» **TO DO**:
Show every line from the data below that includes "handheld".

» **Records from a collection**:
..............................

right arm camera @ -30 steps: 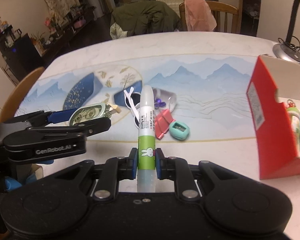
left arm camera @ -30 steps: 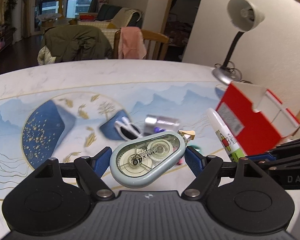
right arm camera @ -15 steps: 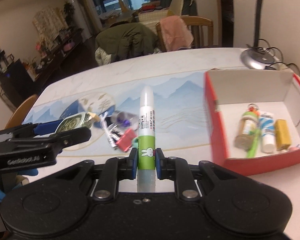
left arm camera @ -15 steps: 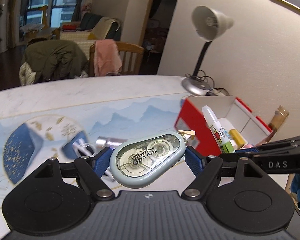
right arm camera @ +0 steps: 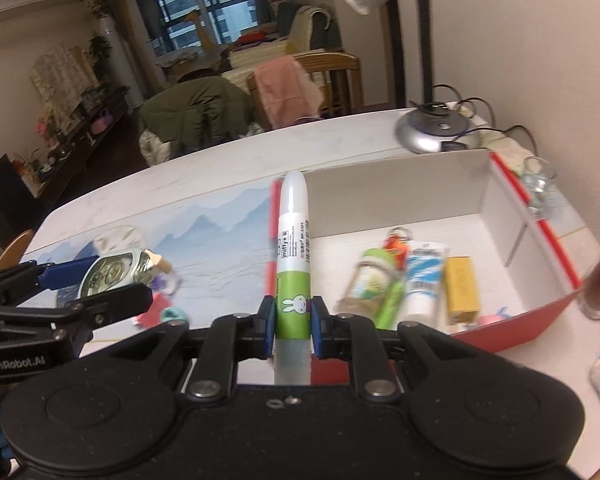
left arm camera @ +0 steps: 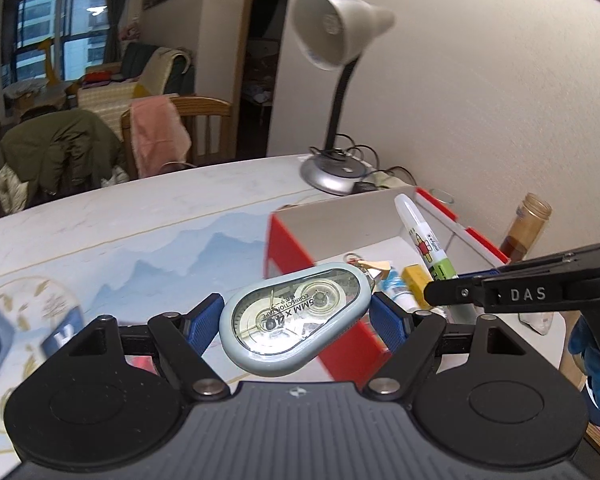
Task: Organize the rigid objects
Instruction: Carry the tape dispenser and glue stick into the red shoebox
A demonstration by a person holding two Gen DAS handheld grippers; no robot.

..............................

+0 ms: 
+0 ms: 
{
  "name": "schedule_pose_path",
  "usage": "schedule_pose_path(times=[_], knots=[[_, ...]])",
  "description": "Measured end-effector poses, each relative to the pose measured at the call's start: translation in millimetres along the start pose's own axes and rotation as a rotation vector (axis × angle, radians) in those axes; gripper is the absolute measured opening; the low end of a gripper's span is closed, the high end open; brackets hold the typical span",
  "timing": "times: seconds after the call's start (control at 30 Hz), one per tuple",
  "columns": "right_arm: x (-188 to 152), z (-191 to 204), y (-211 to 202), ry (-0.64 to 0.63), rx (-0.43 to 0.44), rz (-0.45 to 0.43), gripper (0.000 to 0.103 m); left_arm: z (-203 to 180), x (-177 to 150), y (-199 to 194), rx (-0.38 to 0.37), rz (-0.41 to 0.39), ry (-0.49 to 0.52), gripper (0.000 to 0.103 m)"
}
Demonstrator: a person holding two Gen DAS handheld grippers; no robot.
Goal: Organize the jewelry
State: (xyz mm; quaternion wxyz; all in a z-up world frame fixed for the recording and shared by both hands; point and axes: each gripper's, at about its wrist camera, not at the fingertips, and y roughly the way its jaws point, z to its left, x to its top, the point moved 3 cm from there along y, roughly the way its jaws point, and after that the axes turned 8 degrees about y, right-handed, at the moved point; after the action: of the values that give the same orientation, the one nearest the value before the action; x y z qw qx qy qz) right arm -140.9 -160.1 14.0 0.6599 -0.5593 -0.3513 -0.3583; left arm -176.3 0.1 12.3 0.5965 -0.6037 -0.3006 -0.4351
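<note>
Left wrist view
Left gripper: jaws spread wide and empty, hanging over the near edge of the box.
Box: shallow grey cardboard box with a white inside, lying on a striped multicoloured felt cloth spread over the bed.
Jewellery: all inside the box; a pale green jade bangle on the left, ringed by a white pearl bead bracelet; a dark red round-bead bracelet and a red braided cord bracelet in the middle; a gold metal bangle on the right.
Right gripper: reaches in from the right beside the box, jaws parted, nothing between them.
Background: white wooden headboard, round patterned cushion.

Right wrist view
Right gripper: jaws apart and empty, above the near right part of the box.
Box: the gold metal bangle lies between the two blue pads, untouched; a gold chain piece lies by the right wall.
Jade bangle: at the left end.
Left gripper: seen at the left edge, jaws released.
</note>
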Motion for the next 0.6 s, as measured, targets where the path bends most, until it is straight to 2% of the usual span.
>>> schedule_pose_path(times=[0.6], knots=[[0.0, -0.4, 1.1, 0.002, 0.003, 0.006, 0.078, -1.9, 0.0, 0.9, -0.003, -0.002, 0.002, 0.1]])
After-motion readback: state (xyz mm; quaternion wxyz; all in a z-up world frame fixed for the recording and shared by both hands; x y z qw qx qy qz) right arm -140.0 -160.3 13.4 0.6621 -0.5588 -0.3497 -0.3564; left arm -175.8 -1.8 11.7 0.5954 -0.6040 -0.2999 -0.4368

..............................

» **ANSWER TO THIS PROBLEM**:
A demonstration by a person holding two Gen DAS handheld grippers; no robot.
Demonstrator: a person holding two Gen DAS handheld grippers; no robot.

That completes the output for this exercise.